What makes a single parent?

Am I a single parent? It is a question I’ve grappled with many times in my life, most recently when looking at my bio on this very blog where I have self described myself as a single mother.

I don’t feel like a single parent. It is true that I’m not married and therefore by definition am I single? But I’m engaged to a partner who often does more of the parenting than I actually do. We live together, we parent together, and we share a family together. Was I a single parent before he moved in? When it was just the girls and I filling this house with love? Was I a single parent when he had to travel all the time? When we would see him for a week then he’d be gone for two weeks?

Was I a single parent before I met him? Even though I have a co-parent who I love and who I know I can count on anytime I need something? I know many single parents aren’t this lucky. They don’t speak to their children’s other parent, and certainly most don’t talk to each other every day. They don’t run to Albertsons at 10:00 PM to grab Advil for each other or text “Happy New Year!” at midnight on Jan 1st. They don’t call each other when they get dumped and consider each other friends. Are the ones who can’t do that the real single parents?

Was I a single parent when I was pregnant with my first child? I wasn’t together with her father although he was supportive and always around. I lived in a house full of friends who became my community. They went to appointments, brought me milkshakes, and told me I didn’t look like a bloated whale. They lied, but they also surrounded me with love, laughter, and stretch mark lotion.

Was I a single parent when I moved out of that house into my own apartment? Where I lived and worked on campus in family apartments even though I wasn’t certain myself that me and my growing belly constituted a family. I think I was certainly a single parent when I collapsed on the floor of my unborn child’s room, overwhelmed with all the tiny clothes I was hanging up. Truly I was overwhelmed by all the tiny responsibilities I was about to unfold. And the reality that I somehow had to get myself off the floor.

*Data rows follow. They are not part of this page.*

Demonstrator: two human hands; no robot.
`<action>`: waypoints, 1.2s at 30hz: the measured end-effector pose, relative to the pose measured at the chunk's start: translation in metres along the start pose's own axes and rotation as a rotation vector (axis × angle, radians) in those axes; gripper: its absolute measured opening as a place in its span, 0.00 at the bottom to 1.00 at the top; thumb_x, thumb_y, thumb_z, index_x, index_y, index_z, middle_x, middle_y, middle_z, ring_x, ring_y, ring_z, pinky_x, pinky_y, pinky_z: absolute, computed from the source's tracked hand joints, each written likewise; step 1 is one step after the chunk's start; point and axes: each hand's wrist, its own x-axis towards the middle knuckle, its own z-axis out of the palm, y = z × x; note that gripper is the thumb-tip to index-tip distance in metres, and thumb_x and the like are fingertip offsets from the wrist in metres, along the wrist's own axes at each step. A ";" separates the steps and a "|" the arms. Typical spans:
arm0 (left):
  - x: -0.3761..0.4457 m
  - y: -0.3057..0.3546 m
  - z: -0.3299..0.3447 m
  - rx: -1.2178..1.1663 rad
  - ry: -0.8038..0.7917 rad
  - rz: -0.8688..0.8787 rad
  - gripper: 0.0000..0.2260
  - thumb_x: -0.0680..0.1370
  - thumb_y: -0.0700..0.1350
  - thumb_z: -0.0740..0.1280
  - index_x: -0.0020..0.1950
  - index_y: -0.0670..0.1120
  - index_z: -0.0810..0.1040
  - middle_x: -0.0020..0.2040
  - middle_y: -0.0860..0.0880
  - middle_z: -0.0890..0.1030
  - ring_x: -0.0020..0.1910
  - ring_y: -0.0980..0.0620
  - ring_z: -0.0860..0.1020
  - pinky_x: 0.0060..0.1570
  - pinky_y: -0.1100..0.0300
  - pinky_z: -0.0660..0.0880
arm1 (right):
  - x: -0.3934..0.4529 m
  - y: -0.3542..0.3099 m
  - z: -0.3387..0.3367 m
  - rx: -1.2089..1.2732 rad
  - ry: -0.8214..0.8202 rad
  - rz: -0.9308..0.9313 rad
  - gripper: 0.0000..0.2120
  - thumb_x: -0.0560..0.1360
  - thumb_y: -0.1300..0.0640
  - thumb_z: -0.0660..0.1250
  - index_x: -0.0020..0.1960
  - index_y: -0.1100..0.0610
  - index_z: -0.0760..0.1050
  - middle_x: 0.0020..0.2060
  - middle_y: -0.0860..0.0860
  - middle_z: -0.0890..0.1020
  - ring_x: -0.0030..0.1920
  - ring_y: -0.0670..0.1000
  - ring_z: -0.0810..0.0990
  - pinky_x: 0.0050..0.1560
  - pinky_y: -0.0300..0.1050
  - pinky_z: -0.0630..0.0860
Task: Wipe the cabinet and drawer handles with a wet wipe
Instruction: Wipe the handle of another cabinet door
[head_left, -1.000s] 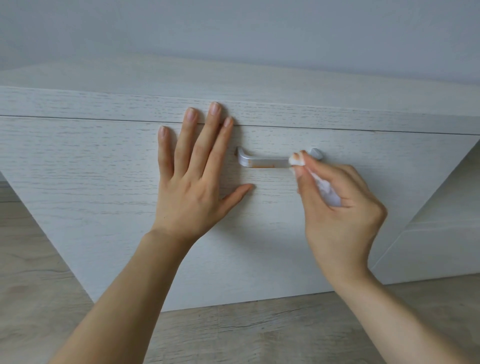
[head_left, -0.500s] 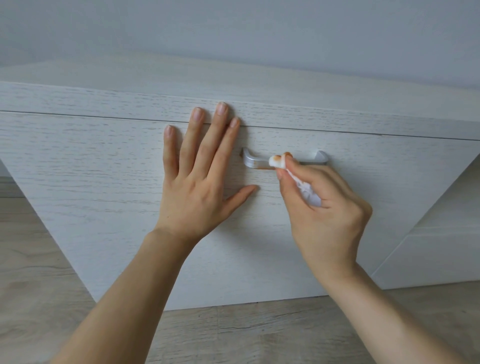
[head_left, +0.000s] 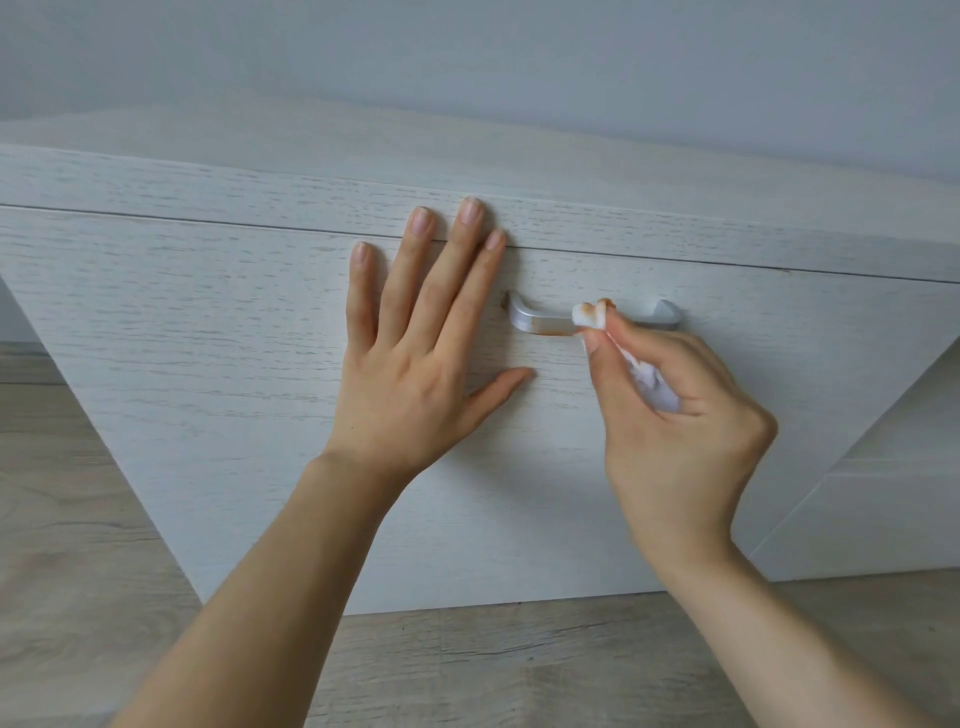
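Observation:
A silver bar handle (head_left: 540, 319) is fixed to the white wood-grain drawer front (head_left: 208, 338). Brown-orange smears show on the handle's lower left part. My right hand (head_left: 680, 431) pinches a crumpled white wet wipe (head_left: 589, 316) between thumb and fingers and holds its stained tip against the middle of the handle. The rest of the wipe bunches inside my palm. My left hand (head_left: 415, 364) lies flat on the drawer front just left of the handle, fingers straight and spread, fingertips reaching the gap under the cabinet top.
The cabinet top (head_left: 467, 150) meets a plain grey wall (head_left: 467, 47) behind. Light wood-look flooring (head_left: 78, 545) runs below the drawer front. A second white cabinet panel (head_left: 893, 467) stands to the right, set further back.
My right hand has slid the wipe leftward along the handle, from its right end to about its middle. The wipe's tip now shows brown staining. My left hand has stayed flat on the drawer.

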 end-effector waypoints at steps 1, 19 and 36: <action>0.000 -0.001 0.000 -0.002 -0.002 -0.002 0.36 0.77 0.64 0.61 0.76 0.42 0.58 0.75 0.45 0.58 0.74 0.42 0.53 0.73 0.47 0.43 | -0.001 -0.001 0.001 0.011 0.000 0.011 0.06 0.73 0.65 0.71 0.50 0.65 0.81 0.46 0.51 0.84 0.47 0.45 0.83 0.50 0.39 0.78; -0.001 -0.001 0.000 -0.026 0.001 -0.002 0.36 0.77 0.64 0.61 0.76 0.43 0.58 0.75 0.46 0.59 0.75 0.43 0.53 0.73 0.46 0.45 | 0.003 -0.003 0.001 -0.020 0.005 0.013 0.06 0.74 0.60 0.71 0.47 0.62 0.81 0.46 0.46 0.82 0.47 0.42 0.83 0.50 0.37 0.78; -0.002 -0.004 -0.002 -0.051 0.000 0.021 0.35 0.77 0.62 0.62 0.76 0.42 0.56 0.75 0.51 0.55 0.75 0.43 0.54 0.73 0.46 0.45 | -0.002 -0.006 0.005 -0.056 -0.008 -0.037 0.05 0.73 0.62 0.71 0.47 0.63 0.81 0.46 0.47 0.81 0.46 0.44 0.82 0.51 0.37 0.77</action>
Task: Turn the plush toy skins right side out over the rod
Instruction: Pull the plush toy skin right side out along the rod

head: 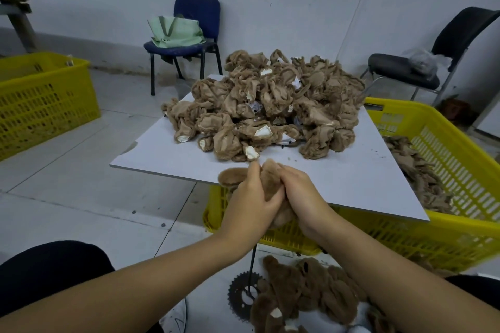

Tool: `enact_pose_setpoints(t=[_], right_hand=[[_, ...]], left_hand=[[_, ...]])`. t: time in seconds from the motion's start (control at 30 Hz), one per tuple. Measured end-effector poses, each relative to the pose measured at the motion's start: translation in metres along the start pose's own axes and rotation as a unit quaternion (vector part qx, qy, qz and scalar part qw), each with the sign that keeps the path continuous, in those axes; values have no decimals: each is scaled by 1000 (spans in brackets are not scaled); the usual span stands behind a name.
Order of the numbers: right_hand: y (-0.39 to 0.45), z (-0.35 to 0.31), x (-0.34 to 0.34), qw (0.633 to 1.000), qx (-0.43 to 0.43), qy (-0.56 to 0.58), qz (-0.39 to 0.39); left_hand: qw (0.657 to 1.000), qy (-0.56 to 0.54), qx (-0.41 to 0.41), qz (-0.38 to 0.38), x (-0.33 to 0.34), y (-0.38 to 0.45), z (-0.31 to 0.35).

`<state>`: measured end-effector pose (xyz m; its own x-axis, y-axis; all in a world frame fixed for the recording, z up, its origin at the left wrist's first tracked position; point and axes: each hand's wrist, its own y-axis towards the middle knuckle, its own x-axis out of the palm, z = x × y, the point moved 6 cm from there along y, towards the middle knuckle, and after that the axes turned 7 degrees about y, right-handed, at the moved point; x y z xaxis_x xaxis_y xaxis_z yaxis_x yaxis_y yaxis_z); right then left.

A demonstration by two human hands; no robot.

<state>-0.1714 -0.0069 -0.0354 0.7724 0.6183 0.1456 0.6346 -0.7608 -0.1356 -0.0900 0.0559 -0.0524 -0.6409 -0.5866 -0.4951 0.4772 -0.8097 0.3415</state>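
**Skin half turned, both hands clamped over the rod**

Left hand [250, 199] and right hand [296, 192] pressed together just off the near edge of the worktop [351, 178], fingers of both curled tight round one plush toy skin [272, 178]. Fur side already showing on that skin: a furry lobe poking out to the left of the left hand, more fur bulging below the palms. Rod [253, 259] visible only as a thin dark shaft dropping from under the hands to a toothed sprocket base [239, 296] on the floor; tip hidden inside the skin, so depth of seating impossible to tell.

Heaped on the worktop, well beyond the hands: pile of unturned skins [270, 105], pale backing outward. On the floor beside the sprocket: turned skins [311, 295], fur out. Under the worktop, a yellow crate [433, 170] with more fabric inside.

Likely trouble from here:
- Pulling down too hard with the rod tip lodged in a narrow limb: seam popped or backing pierced.
- Uneven pull, one hand ahead of the other: fabric bunched on the shaft, a limb left half inverted.
- Sideways force on so slim a shaft: rod bent or base tipped.
- Grip slipping on the fur: skin sprung back off the tip.
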Motion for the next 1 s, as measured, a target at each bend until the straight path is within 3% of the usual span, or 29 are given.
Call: enact_pose_setpoints(t=[0.1,0.23,0.37,0.53,0.6,0.7,0.83,1.0], right_hand=[[-2,-4,3,999,-42,4,7],[-6,-17,10,986,-161,-49,3],[-1,-14,11,990,-126,-48,-32],[6,1,7,996,-38,-78,-15],[5,-1,8,996,-56,-62,-23],[-3,-20,12,985,-166,-42,-26],[-10,-35,17,952,-280,-117,-48],[7,-11,7,969,-208,-132,-26]], left_hand=[[1000,-18,17,11,-1,-2,-2],[997,-52,57,24,2,-11,-2],[998,-41,43,33,6,-12,-3],[998,-26,49,40,1,-5,3],[995,-61,65,34,1,-5,5],[982,-145,110,46,-3,-9,11],[959,-232,152,49,-5,-12,15],[972,-202,118,12,5,-8,-6]])
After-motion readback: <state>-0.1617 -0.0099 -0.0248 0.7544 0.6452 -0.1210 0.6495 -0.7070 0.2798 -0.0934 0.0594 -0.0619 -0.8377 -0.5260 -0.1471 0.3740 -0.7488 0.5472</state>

Was I a single parent when my child was only a few months old and her dad and I decided since we were always together anyway he might as well move in? Did I lose my single parent card when I wasn’t the only one woken up every hour of the night? Did I gain it back on nights when I was the only one woken up?

We still lived together when I became pregnant with my second. I shouldn’t by any definition have felt like a single parent then. However fueled by depression, loneliness, and a daily climb up three flights of concrete stairs while carrying a toddler on my hip, I felt more like a single parent than ever before.

After my second child was born we gave up our experiment and realized parenting together doesn’t have to be done under the same roof.  With a two year old and a two week old in tow I moved in with my own parents. Was I a single parent when my dad got up at midnight to pace the halls with my fussy infant? Or when my mom woke up with my older child every morning so I could get some rest. For five months I lived with more support than most parents will ever have. What kind of parent was I then?

When I finally moved out, my sister and brother-in-law moved in with me to help pay rent. I probably was even less than a single parent during this time of my life. With 3 children under the age of three in one house I almost ceased parenting completely. When they moved out after a year I had no choice but to pick up all the slack I was given with them being there. I had to truly parent solo for extended periods of time for the first time in my life. I filled my house with friends whenever possible, music at all times of the day, and lots and lots of wine.

I was struck not by how difficult being a single parent was, but instead by how lonely it was. How I looked for someone to commiserate with when my kid smeared spaghetti all over her clothes. How I looked for someone to celebrate with when potty training became a reality. My neck grew sore from constantly spinning around to see if anyone else was watching this with me. If anyone else was feeling this with me. If anyone else even cared.

So I posted 8,000 pictures of us on social media so I could feel like I wasn’t alone in all of this. If nobody was watching my children grow with me, they would be forced to experience it virtually.

Being a single parent wasn’t all bad for me. I discovered a fierceness I hope I’ll never lose. In tough times I learned I was stronger than I ever could have imagined. I learned I was a better parent than I ever could have imagined, because I had to be. It was lonely and life changing, all at the same time.

For me I think being a single parent is more of a feeling than it is a situation. I’ve been in almost every type of parenting scenario imaginable and I only really felt “single” in it all when I wasn’t surrounded by family and friends. It had little to do with my relationship status and everything to do with my emotional status.

So I don’t think I’m a single parent anymore, even though it is a lasting tattoo I will always wear proudly. I don’t feel like a single parent anymore but I certainly remember what it felt like when I was. It felt challenging, frustrating, and isolating. It also felt deeply rewarding, fulfilling, and life altering.

I hope people can understand the multitude of situations that can create someone parenting solo. Sometimes it is a choice. Sometimes it is a lack of a choice. Always it is not an easy decision to come to. I also hope they can understand the efforts that can make them feel so much less alone in all of it. A phone call. A hug. A babysitter. Liking their 200th post about the funny things their kid said. Being part of the wide net that makes a parent feel like they aren’t facing this gigantic challenge alone.


On our own. With brushed hair and everything. 2010.

*I’m going to continue to be a “single parent” on this blog because I can’t figure out how to change my bio!